STILL LIFE WITH FLOWERS AND PLUMS, c.1978

Important Fine Art and Aboriginal Art
Sydney
30 November 2016
74

MARGARET OLLEY

(1923 – 2011)
STILL LIFE WITH FLOWERS AND PLUMS, c.1978

oil on composition board

75.0 x 100.0 cm

signed lower right: Olley

Estimate: 
$60,000 – 80,000
Provenance

Holdsworth Galleries, Sydney
Private collection, Sydney
Savill Galleries, Sydney
Private collection, Sydney

Exhibited

Australian Painting 1950 to now, Savill Galleries, Sydney, 8 May – 6 June 2007, cat. 18 (illus. in exhibition catalogue)

Catalogue text

Celebrated throughout her life and beyond as a constant and unwavering presence in the Australian art world, Margaret Olley’s luminous and inviting still lives have brought joy to many generations of art lovers. Remaining steadfastly devoted to the humble genre of still life eschewed by her contemporaries, Olley cultivated a creative and stylistic connection to the European masters of the respected modernist tradition of natures mortes such as Chardin, Cézanne and Morandi. Like the considered masterpieces of these artists, the relaxed and prosaic character of Olley’s compositions hides a carefully considered orchestration of space. Familiar objects and organic elements reverberate with an aura that elevates each object’s material and symbolic meaning – Olley was known to paint her material possessions with the same deference as she would a human subject. By placing them in one of her still life subjects, Olley raises the status of a simple earthenware jug to that of a treasure, glowing in the warm light of a collector’s kitchen.

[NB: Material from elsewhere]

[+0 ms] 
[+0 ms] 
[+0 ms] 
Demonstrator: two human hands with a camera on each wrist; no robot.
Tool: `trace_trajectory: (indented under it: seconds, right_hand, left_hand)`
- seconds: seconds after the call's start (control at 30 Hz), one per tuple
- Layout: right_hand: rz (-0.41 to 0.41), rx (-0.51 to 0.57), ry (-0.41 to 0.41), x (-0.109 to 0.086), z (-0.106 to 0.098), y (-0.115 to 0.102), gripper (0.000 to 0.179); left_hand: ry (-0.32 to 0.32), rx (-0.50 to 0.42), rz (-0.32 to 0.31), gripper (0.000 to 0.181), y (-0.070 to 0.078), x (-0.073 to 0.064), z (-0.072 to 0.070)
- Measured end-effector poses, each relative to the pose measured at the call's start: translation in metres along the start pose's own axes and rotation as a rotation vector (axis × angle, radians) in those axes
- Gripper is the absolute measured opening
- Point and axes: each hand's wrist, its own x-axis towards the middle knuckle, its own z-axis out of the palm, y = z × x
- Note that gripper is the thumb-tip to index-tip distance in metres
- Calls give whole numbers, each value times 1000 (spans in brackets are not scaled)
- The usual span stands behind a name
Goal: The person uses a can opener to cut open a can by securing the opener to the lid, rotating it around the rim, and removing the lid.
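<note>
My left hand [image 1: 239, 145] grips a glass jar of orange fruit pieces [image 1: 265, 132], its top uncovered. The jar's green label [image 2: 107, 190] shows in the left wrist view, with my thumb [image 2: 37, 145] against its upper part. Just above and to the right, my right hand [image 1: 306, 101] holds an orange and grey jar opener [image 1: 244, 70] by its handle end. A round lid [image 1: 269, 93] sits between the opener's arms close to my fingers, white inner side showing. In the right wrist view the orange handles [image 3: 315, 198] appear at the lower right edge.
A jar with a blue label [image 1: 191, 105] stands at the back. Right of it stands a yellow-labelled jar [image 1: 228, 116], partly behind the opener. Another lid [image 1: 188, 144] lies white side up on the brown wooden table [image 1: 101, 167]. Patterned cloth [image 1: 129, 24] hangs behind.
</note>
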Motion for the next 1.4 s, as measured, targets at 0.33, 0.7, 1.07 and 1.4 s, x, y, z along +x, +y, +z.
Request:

This Still Life with Flowers and Plums, c.1978 features a bunch of marigolds in a stoneware jug, deep blue cornflowers complementing their golden tones, balanced by a placement of four velvety plums to the left resting on a folded bolt of brilliant white cloth. Tonally, this painting belongs to a decade in Olley’s career that was defined by a brightening of her palette and increased experimentation with the spatial and chromatic possibilities within her compositions. Still life with Flower and Plums reveals Olley’s great attention to detail, translating her delight in subtle differences in tone and texture and the nonchalant presence of a single fallen marigold blossom on the table.

Margaret Olley was a painter of her own immediate surroundings, of the rich assortment of bric-a-brac that overran her Paddington terraced house, acquired from decades of far-reaching wide travels, and the plentiful natural resources of the land on which she lived. The same objects reappear time and time again in her thoughtful compositions, imbued with the weight of her ownership and their own material history. The intimate familiarity this artist had with her subject matter allowed her to arrange her compositions with subtle transformations and simple adjustments of light and shade. Through this, the familiar and commonplace is leant a new lease of life, their texture and colour highlighted briefly in this one composition. As James Gleeson wrote in the introductory essay of her 1964 exhibition at Johnstone Galleries ‘She [Olley] is a symphonist amongst flower painters, a painter who calls upon the full resources of the modern palette to express her joy in the beauty of things’.1

1.Gleeson, J., ‘Introduction’, Margaret Olley, The Johnstone Gallery, Brisbane, 1964, n.p.